EVALUSION Campaign Delivers Amatera Stealer and NetSupport...

SUMMARY :

The eSentire Threat Response Unit identified a malware campaign using ClickFix as an initial access vector to deploy Amatera Stealer and NetSupport RAT. Amatera Stealer is a rebranded version of ACR Stealer, with advanced evasion techniques like WoW64 SysCalls to bypass security solutions. It targets crypto-wallets, browsers, and messaging apps. The attack chain involves social engineering, PowerShell stages, and a .NET-based downloader. Amatera communicates with its C2 server using encrypted channels and can deploy additional payloads. The campaign selectively targets systems with valuable data or domain membership before deploying NetSupport RAT. Recommendations include disabling mshta.exe, restricting the Run prompt, implementing phishing awareness training, and using Next-Gen AV or EDR solutions.

OPENCTI LABELS :

amatera stealer,crypto-wallets,clickfix,acr stealer,c2 communication,evasion techniques,information theft,powershell,netsupport rat


AI COMMENTARY :

1. The recent EVALUSION campaign detailed in the [report] EVALUSION Campaign Delivers Amatera Stealer and NetSupport RAT represents a sophisticated malware operation that has drawn the attention of security teams around the globe. The eSentire Threat Response Unit uncovered that adversaries are exploiting the ClickFix utility as an initial access vector to infiltrate target environments and achieve persistence.

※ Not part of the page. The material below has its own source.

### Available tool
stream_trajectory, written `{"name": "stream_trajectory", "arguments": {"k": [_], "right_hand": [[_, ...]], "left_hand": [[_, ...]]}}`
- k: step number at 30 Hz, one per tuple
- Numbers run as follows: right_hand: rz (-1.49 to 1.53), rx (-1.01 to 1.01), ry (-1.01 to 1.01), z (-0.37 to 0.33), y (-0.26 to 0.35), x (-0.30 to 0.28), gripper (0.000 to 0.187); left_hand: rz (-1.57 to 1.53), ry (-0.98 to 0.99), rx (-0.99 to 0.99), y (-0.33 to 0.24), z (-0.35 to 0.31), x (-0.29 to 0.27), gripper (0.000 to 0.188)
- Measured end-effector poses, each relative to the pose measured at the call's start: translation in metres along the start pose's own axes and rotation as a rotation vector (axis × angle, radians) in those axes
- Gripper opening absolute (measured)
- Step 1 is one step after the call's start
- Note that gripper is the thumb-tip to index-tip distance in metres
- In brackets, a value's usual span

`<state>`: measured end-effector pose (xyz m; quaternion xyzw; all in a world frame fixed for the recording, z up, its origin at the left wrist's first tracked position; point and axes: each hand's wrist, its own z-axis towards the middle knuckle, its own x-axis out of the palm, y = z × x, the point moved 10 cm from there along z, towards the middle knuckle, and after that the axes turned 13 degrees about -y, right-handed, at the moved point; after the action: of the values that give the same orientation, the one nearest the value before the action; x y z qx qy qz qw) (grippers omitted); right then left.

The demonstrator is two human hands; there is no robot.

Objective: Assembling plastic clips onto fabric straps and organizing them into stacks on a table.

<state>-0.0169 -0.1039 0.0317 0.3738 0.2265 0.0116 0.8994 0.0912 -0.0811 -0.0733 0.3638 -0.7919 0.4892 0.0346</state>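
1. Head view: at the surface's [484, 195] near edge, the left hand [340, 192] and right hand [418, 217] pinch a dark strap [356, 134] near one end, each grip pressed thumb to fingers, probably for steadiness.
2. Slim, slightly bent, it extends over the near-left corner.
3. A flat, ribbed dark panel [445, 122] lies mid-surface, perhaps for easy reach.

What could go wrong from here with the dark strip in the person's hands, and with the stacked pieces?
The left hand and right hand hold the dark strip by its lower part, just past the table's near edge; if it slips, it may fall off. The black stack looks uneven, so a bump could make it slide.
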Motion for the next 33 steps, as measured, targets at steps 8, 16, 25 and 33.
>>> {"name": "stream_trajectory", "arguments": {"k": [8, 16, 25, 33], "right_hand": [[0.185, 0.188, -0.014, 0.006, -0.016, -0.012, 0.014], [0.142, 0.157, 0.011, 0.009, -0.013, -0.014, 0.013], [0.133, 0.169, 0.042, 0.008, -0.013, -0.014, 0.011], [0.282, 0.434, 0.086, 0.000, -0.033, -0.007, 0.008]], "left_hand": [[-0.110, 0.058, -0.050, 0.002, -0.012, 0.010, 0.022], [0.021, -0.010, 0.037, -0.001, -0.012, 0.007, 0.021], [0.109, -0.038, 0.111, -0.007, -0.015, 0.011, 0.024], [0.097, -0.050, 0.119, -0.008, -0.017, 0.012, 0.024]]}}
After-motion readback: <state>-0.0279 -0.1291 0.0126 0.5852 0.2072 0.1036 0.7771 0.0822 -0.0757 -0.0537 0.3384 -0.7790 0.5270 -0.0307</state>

2. Threat actors begin their intrusion by sending social engineering lures or phishing emails that trick users into executing a ClickFix installer. Once ClickFix is running, it serves as the foothold for a multi-stage infection chain. The installer launches a PowerShell script that retrieves a .NET-based downloader, laying the groundwork for the deployment of advanced malware components.

3. At the heart of the campaign lies Amatera Stealer, a rebranded iteration of ACR Stealer outfitted with cutting-edge evasion techniques. By invoking WoW64 SysCalls, Amatera bypasses traditional security solutions and operates stealthily within 32-bit subsystems on 64-bit Windows hosts. Its primary objectives include harvesting cryptocurrency wallet credentials, browser-stored passwords, and data from popular messaging applications.

4. After stealing sensitive information, Amatera Stealer communicates with its command-and-control (C2) infrastructure using encrypted channels to avoid detection. The stealer’s modular design allows it to fetch additional payloads on demand, providing attackers with flexibility to tailor the malware suite to each compromised environment’s unique profile.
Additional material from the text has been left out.